—¿Serías capaz—interrumpí enojado—de degradarte hasta ese extremo?
—Yo, sí: yo, con tal de ver París, lo acepto todo.
Después se quedó triste.
—Oye, Cabal: esto de regresar a Francia, después de tanto tiempo y cuando ya somos casi viejos, ¿no será un mal síntoma?
—¿Síntoma de qué?...
—Agüero o anuncio de muerte. Tengo bien observado que numerosas personas que vivieron expatriadas sintieron de súbito el anhelo de volver a su país, y apenas lo satisficieron cuando la muerte les sorprendió... ¡exactamente como si aquel deseo hubiera sido la voz con que la tierra, donde fueron a nacer, les llamase!... Nosotros vamos, venimos... devoramos millones de kilómetros... nos creemos libres... somos como los pájaros... hasta que un día la tierra, nuestra madre, nos llama... ¡y hay que obedecerla!... Cuando nosotros, hace mucho tiempo, salimos de Francia, fué por un puente, en medio de la luz y del aire... ¿te acuerdas?... Y ahora regresamos a ella por un túnel, bajo la tierra... Cabal: ¿tú no crees que exista en esto un maleficio?...
No supe qué argüirle, pues parecióme que tenía razón, y una suave melancolía descendió sobre los dos. ¡Morir!... ¿Qué desesperante tiniebla envuelve esa palabra? ¿Morir es descender, irse... o es regresar a la estación de salida?... Un largo momento permanecí silencioso y como traspasado de frío; pero luego el paisaje, con sus perspectivas de hermosa violencia, reanimó mi optimismo. Caminábamos bien: a su hora las estaciones de Gerona, la heroica; de Flassá y de Figueras, cuyo presidio puso un colofón a tantas vidas, quedaron atrás. En seguida el suelo, que ya comenzaba a inquietarse, se enardece, se encrespa furioso, y las primeras estribaciones pirenaicas asoman. La enorme cordillera detrás de la cual España y Francia se atrincheran, azulea más lejos, y sus cimas parecen galopar hacia el Norte.

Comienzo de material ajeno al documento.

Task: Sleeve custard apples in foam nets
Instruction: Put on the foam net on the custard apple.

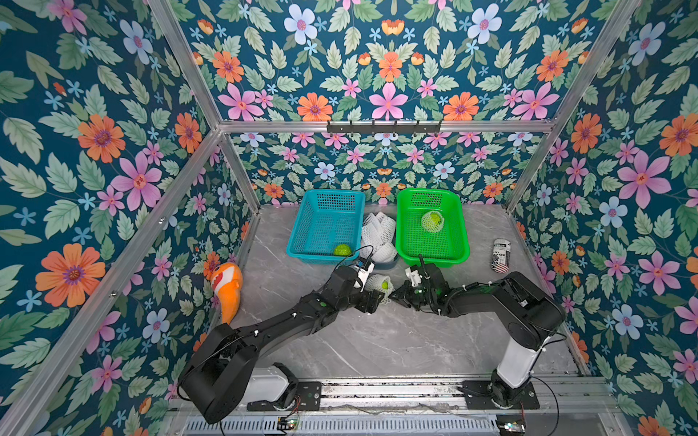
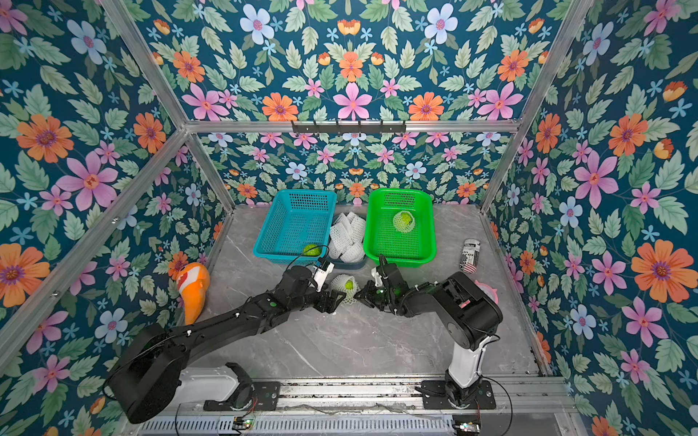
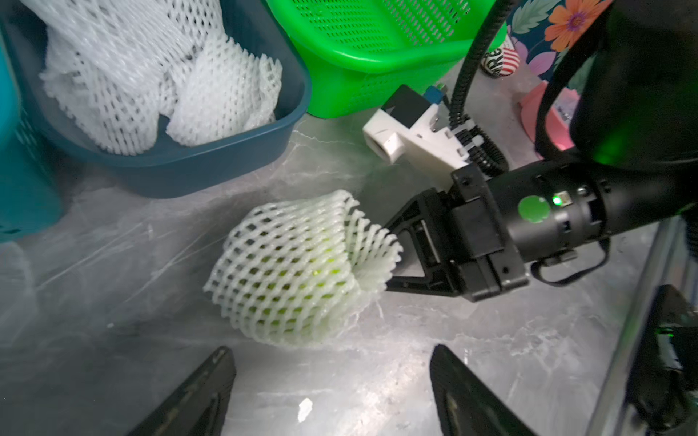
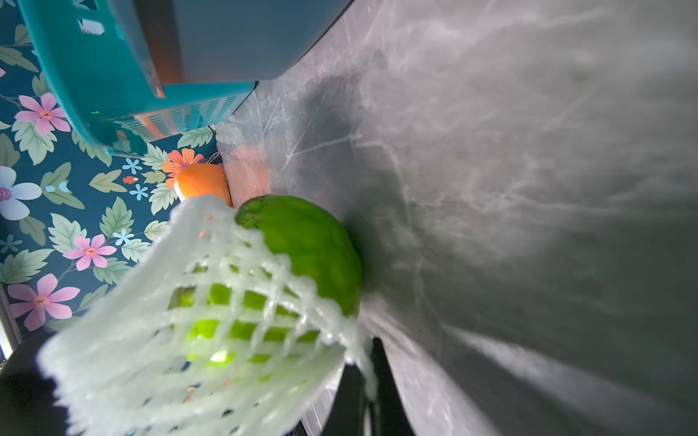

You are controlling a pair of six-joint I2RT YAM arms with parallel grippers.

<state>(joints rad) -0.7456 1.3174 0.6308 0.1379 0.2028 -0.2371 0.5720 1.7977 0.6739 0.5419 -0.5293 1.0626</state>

—¡Los Pirineos!—grita El Barítono.
—Sí—repito emocionado—. ¡Los Pirineos!... ¡No son éstos los que yo conocía; sin embargo, con qué gusto los veo!...
Y, desde el cabo de Creus hasta el de Higuer, mi pensamiento va y vuelve. Corremos entre la montaña y la costa, y el mar está tan cerca que, a veces, sus olas rompen espumeantes al pie de la vía. Un poco más y llegamos a Port-Bou, donde nos detenemos media hora; siete minutos después estamos en Cerbere. ¡Francia!... La bandera ha variado; pero yo, que no pienso como El Barítono, creo que, pues todos los trenes—vayan o vengan—han de salir de un túnel, es allí, bajo la tierra, donde la sociedad futura debía sepultar definitivamente el concepto retrógrado de “patria”. Ese túnel, para mí, es una lección.